In the listing below, find the line containing "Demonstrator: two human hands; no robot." and the line containing "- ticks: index". Repeat exactly those two lines and every line between them, nothing more.

◆ SUPPLIED MATERIAL
§

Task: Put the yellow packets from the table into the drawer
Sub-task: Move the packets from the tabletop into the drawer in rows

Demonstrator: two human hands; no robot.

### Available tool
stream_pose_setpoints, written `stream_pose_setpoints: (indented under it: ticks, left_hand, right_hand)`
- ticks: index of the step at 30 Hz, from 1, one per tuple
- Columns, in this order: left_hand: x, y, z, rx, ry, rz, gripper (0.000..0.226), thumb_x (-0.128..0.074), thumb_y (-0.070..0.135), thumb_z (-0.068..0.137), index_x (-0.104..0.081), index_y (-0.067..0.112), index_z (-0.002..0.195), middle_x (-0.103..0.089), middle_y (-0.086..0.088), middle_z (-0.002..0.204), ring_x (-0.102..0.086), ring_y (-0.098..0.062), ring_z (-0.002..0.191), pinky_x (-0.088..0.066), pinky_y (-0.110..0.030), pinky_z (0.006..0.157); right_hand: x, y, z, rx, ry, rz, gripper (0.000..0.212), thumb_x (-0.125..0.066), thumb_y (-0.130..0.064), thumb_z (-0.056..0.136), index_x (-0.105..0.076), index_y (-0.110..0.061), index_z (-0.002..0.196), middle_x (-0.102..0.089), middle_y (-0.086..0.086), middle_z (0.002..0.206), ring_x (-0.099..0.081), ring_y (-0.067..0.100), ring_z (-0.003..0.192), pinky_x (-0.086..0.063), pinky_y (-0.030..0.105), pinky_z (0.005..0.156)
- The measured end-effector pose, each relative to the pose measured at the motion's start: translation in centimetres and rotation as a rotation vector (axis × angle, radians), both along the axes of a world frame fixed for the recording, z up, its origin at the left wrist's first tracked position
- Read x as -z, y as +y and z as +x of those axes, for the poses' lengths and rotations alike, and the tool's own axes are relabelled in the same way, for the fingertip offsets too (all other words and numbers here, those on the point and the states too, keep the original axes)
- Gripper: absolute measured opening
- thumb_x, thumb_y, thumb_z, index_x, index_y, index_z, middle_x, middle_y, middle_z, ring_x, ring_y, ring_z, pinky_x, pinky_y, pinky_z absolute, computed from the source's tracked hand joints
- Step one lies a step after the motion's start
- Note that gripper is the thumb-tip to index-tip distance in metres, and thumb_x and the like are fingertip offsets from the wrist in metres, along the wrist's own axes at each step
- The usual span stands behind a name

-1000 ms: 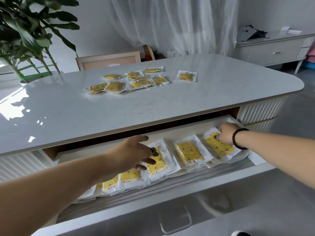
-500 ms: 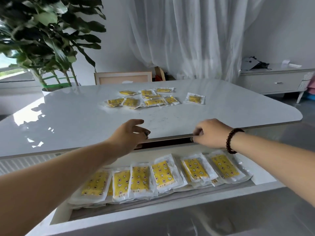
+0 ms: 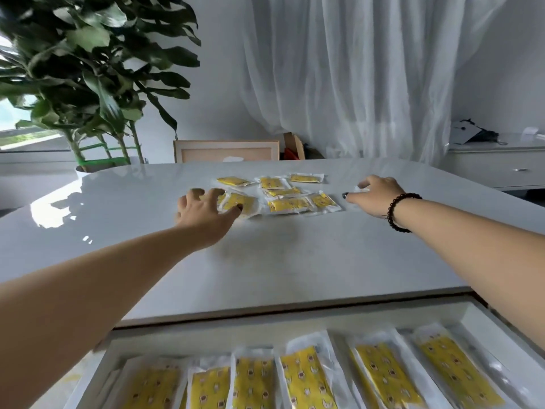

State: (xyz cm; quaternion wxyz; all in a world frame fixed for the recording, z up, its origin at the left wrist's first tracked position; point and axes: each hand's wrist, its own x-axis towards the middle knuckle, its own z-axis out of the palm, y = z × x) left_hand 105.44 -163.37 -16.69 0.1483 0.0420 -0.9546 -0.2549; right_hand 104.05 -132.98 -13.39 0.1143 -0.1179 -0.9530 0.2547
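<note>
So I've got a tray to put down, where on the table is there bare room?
The table is bare between the open drawer and both hands, and along the left by the plant. It is crowded at the far middle, where the yellow packets lie.

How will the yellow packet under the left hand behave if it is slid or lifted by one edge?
The yellow packet looks thin and film-wrapped, so probably light and floppy. On the glossy table it would likely slide easily. The left hand might need a pinch.

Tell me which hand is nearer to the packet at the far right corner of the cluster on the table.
Right. The right hand lies just right of that far-right packet; the left hand is across the cluster, at its left end.
</note>
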Motion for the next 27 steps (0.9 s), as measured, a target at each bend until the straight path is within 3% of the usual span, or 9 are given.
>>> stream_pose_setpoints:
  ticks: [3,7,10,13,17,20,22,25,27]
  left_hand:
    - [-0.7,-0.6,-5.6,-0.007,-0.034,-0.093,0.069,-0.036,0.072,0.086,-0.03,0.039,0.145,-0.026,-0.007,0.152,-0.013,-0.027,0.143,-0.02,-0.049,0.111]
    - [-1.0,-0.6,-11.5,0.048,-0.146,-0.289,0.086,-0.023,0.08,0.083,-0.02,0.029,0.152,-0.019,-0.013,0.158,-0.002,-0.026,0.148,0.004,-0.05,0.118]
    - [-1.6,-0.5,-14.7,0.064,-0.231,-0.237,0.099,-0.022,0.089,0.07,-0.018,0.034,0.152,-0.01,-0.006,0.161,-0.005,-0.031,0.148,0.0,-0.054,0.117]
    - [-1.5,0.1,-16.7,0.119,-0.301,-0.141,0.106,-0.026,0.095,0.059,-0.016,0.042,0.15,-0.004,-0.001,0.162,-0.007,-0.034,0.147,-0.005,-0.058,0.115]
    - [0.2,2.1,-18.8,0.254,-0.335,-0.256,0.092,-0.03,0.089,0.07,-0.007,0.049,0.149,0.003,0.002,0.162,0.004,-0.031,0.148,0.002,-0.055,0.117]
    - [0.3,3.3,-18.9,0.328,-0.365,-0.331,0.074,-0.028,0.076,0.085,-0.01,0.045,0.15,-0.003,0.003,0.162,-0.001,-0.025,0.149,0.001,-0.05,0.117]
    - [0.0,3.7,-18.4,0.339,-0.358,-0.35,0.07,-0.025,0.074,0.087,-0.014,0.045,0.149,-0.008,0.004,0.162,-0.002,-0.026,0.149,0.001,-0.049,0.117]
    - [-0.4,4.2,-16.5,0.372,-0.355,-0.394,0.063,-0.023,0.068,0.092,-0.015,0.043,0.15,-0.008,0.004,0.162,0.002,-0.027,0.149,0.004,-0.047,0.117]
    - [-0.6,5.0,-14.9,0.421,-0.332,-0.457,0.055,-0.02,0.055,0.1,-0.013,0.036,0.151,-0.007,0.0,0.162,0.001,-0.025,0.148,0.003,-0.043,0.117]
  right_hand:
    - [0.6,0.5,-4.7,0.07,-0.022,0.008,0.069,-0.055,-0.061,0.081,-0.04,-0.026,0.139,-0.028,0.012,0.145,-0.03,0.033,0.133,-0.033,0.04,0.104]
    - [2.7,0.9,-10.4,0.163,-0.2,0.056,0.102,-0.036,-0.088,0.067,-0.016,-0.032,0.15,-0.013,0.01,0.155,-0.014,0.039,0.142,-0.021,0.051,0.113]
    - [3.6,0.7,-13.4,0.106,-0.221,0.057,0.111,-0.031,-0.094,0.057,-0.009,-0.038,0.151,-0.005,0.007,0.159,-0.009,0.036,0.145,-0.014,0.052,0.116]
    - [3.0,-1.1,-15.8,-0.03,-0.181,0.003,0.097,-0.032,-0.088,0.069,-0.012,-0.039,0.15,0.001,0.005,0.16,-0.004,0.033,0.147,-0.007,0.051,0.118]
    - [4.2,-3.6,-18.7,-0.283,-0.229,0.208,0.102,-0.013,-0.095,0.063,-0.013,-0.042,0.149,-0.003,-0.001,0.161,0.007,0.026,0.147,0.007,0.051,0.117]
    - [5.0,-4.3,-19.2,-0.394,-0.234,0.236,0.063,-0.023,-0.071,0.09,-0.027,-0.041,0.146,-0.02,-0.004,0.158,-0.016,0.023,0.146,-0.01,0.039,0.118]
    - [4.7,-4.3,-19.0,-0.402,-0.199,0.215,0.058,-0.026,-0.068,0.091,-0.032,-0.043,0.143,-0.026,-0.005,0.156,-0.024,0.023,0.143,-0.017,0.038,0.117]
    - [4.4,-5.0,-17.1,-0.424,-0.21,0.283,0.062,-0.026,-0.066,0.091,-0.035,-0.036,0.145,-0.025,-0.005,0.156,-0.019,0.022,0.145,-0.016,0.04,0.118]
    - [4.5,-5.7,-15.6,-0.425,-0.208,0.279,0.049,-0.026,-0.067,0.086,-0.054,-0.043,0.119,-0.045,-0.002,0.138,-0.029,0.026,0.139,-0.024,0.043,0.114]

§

◆ FINISHED EXERCISE
Demonstrator: two human hands; no robot.

### Available tool
stream_pose_setpoints, written `stream_pose_setpoints: (indented under it: ticks, left_hand, right_hand)`
- ticks: index of the step at 30 Hz, from 1, one per tuple

There is nothing else to this exercise.